_WHAT YOU NEED TO DO:_ Scan the records below, and wherever a line has the word "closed", pull it out.

_Data items:_
***

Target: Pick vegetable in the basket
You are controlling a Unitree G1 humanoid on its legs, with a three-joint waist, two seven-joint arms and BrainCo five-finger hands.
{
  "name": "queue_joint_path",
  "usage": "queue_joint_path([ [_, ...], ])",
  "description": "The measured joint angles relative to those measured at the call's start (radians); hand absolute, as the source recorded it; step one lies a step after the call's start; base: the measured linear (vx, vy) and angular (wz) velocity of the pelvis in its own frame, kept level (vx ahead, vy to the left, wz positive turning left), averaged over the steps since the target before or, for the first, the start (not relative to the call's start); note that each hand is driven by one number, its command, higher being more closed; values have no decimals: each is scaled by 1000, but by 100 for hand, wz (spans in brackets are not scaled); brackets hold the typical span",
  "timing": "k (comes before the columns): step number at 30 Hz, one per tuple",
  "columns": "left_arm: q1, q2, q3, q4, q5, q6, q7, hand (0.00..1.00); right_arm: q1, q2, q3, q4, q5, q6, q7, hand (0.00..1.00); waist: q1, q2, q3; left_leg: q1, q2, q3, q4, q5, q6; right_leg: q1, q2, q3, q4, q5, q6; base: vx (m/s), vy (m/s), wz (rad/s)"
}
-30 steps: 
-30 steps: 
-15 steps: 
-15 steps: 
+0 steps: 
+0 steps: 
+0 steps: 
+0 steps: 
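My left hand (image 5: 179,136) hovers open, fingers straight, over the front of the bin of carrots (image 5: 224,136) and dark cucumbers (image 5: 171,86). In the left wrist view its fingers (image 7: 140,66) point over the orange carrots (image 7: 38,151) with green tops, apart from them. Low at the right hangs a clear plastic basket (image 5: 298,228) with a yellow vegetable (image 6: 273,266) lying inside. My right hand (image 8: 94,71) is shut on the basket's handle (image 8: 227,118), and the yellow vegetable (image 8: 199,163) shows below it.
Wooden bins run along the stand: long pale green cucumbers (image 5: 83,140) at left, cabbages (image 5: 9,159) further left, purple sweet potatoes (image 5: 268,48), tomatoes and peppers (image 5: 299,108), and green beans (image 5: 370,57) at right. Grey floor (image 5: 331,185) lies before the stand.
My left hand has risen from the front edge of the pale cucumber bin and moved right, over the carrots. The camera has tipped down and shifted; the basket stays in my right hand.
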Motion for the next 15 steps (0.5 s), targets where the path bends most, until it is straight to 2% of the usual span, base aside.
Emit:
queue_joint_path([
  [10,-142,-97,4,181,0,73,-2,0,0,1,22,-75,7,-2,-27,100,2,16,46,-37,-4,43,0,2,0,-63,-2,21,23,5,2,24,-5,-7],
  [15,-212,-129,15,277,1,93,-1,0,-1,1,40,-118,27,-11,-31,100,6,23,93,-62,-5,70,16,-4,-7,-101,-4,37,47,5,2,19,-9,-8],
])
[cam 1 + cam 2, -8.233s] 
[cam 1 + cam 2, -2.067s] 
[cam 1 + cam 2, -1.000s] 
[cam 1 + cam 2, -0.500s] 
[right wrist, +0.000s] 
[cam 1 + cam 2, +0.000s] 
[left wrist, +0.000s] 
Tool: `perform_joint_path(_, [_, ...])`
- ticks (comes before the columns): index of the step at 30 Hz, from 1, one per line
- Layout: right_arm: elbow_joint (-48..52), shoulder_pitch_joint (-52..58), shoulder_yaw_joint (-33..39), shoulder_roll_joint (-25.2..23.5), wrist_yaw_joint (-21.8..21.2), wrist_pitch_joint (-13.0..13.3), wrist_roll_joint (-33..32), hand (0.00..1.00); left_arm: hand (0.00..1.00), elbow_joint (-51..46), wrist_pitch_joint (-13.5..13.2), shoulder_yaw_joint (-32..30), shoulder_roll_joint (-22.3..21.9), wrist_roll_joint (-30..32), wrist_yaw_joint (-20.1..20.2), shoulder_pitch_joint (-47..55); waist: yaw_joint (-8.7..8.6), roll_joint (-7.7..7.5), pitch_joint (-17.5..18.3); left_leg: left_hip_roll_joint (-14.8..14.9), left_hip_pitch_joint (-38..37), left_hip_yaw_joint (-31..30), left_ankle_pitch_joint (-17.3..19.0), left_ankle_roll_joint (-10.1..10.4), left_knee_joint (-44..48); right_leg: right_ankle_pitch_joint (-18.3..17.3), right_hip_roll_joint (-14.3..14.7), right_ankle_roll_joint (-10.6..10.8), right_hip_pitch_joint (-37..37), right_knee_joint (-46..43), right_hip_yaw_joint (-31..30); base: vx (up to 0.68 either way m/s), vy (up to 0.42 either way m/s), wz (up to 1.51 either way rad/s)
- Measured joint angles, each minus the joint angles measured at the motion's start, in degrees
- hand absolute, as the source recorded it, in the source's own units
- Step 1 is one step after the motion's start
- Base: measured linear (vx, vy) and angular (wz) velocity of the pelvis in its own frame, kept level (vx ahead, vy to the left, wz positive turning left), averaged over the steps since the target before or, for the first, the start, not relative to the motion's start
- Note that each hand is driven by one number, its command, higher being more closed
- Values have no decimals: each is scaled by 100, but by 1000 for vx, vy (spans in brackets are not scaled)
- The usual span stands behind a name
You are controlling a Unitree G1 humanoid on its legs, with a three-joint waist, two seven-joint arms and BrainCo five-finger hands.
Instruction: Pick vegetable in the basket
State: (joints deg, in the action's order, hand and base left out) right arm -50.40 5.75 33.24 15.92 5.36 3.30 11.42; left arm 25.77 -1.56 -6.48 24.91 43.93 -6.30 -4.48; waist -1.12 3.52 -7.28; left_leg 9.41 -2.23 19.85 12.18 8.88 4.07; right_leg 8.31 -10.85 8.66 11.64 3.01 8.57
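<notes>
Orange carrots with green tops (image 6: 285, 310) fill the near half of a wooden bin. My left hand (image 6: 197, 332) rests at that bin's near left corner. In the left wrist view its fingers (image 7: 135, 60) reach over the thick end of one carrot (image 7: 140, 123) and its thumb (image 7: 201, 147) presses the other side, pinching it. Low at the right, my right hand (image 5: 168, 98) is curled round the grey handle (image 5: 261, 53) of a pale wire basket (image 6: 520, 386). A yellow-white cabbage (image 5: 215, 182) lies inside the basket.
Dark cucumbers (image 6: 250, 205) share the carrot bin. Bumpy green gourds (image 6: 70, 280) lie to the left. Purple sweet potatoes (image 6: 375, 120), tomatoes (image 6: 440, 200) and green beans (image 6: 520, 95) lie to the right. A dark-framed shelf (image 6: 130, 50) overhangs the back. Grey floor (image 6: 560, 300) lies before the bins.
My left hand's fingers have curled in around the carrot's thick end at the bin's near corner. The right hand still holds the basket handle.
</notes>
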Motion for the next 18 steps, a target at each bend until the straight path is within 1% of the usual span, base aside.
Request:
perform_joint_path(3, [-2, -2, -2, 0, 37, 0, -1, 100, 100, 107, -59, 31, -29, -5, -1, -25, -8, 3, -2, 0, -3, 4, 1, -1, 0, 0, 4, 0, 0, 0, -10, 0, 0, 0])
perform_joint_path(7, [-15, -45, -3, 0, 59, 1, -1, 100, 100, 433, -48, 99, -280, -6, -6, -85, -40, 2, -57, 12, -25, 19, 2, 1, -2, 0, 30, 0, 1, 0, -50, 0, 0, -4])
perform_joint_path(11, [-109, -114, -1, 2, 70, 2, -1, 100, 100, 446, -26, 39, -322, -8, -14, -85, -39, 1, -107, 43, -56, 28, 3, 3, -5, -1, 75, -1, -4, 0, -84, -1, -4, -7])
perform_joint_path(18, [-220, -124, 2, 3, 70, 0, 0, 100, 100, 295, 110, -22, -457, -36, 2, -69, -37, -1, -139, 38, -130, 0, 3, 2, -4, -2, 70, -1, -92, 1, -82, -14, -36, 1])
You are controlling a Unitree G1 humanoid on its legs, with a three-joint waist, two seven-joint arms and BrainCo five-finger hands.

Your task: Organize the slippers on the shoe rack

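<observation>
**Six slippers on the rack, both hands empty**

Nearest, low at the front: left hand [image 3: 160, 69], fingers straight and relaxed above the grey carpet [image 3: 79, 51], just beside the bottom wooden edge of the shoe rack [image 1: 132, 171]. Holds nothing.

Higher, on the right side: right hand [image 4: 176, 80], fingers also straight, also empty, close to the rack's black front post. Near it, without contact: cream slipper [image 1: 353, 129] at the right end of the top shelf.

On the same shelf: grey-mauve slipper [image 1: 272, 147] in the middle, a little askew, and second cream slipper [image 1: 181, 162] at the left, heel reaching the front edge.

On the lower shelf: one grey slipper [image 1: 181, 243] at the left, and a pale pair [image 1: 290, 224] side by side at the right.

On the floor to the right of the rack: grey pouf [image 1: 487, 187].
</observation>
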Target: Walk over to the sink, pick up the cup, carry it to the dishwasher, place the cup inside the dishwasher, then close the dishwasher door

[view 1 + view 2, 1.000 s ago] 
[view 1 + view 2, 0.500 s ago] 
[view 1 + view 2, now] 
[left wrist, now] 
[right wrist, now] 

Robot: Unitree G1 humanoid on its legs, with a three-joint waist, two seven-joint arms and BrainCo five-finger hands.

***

_SOLUTION FOR THIS TASK:_
  "description": "The measured joint angles relative to those measured at the call's start (radians); hand absolute, as the source recorded it; step one lies a step after the call's start; base: the measured linear (vx, vy) and angular (wz) velocity of the pelvis in its own frame, kept level (vx ahead, vy to the left, wz positive turning left), averaged over the steps since the target before or, for the first, the start (not relative to the call's start); note that each hand is driven by one number, its command, higher being more closed; values have no decimals: each is scaled by 1000, but by 100 for hand, wz (spans in brackets are not scaled); brackets hold the typical span",
- Note that each hand is driven by one number, its command, higher being more closed

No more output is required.